THE PROBLEM: Print out the data exactly, keeping every image out of it.
=-=-=-=-=
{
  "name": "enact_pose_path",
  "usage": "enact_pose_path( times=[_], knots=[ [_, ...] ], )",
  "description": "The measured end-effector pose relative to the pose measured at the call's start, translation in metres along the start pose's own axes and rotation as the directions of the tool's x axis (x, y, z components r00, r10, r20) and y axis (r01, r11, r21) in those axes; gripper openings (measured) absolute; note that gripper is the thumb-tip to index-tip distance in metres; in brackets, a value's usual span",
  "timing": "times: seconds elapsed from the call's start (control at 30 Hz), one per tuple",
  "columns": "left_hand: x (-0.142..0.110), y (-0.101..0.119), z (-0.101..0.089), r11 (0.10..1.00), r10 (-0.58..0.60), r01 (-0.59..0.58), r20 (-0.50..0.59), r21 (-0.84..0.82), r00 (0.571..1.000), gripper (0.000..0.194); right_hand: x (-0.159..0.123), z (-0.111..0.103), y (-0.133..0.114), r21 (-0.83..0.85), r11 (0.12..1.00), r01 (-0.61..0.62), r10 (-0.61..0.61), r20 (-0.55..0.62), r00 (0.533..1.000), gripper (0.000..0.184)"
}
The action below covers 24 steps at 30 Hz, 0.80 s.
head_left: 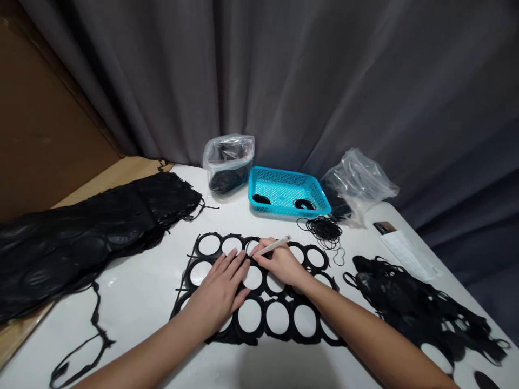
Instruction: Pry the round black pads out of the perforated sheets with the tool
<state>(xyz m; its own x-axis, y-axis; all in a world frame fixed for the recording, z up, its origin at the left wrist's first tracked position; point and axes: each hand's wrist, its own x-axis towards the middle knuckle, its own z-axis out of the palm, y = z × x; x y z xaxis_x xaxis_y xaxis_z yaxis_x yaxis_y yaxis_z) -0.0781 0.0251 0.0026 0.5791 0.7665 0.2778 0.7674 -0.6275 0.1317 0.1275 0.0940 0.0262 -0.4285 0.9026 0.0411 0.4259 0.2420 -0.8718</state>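
A black rubber sheet point(263, 335) punched with rows of round holes lies flat on the white table point(141, 292) in front of me. My left hand point(219, 292) rests on it palm down, fingers stretched out and pressing it. My right hand point(279, 262) is closed around a thin white pen-like tool point(273, 246), whose tip touches the sheet near a ring in the top row.
A blue basket point(287, 192) holds two black rings. Beside it lie a pile of thin black rings point(324, 229) and two plastic bags point(229, 162) point(357, 181). Stacked black sheets point(81, 237) lie left, used sheets point(413, 305) right. A grey curtain hangs behind.
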Motion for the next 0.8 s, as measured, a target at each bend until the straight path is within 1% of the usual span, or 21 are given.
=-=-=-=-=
FINAL ANSWER:
{
  "name": "enact_pose_path",
  "usage": "enact_pose_path( times=[_], knots=[ [_, ...] ], )",
  "description": "The measured end-effector pose relative to the pose measured at the call's start, translation in metres along the start pose's own axes and rotation as the directions of the tool's x axis (x, y, z components r00, r10, r20) and y axis (r01, r11, r21) in those axes; gripper openings (measured) absolute; note that gripper is the thumb-tip to index-tip distance in metres; in brackets, a value's usual span",
  "timing": "times: seconds elapsed from the call's start (control at 30 Hz), one per tuple",
  "columns": "left_hand: x (-0.142..0.110), y (-0.101..0.119), z (-0.101..0.089), r11 (0.10..1.00), r10 (-0.58..0.60), r01 (-0.59..0.58), r20 (-0.50..0.59), r21 (-0.84..0.82), r00 (0.571..1.000), gripper (0.000..0.194); right_hand: x (-0.159..0.123), z (-0.111..0.103), y (-0.133..0.114), r21 (-0.83..0.85), r11 (0.12..1.00), r01 (-0.61..0.62), r10 (-0.61..0.61), r20 (-0.55..0.62), r00 (0.533..1.000), gripper (0.000..0.184)"
}
The action below covers 24 steps at 30 Hz, 0.80 s.
head_left: 
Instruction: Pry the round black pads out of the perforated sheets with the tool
<state>(xyz m; its own x-axis, y-axis; all in a world frame fixed for the recording, z up, its origin at the left wrist's first tracked position; point and axes: each hand's wrist, its own x-axis towards the middle knuckle, its own z-axis out of the palm, y = z × x; x y z xaxis_x xaxis_y xaxis_z yaxis_x yaxis_y yaxis_z) -0.0781 0.0251 0.0026 0.5791 0.7665 0.2778 0.7674 -0.6275 0.1317 0.1275 0.0940 0.0262 -0.4285 0.9026 0.0411 0.4259 0.2420 -0.8718</state>
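A black rubber sheet point(263, 335) punched with rows of round holes lies flat on the white table point(141, 292) in front of me. My left hand point(219, 292) rests on it palm down, fingers stretched out and pressing it. My right hand point(279, 262) is closed around a thin white pen-like tool point(273, 246), whose tip touches the sheet near a ring in the top row.
A blue basket point(287, 192) holds two black rings. Beside it lie a pile of thin black rings point(324, 229) and two plastic bags point(229, 162) point(357, 181). Stacked black sheets point(81, 237) lie left, used sheets point(413, 305) right. A grey curtain hangs behind.
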Motion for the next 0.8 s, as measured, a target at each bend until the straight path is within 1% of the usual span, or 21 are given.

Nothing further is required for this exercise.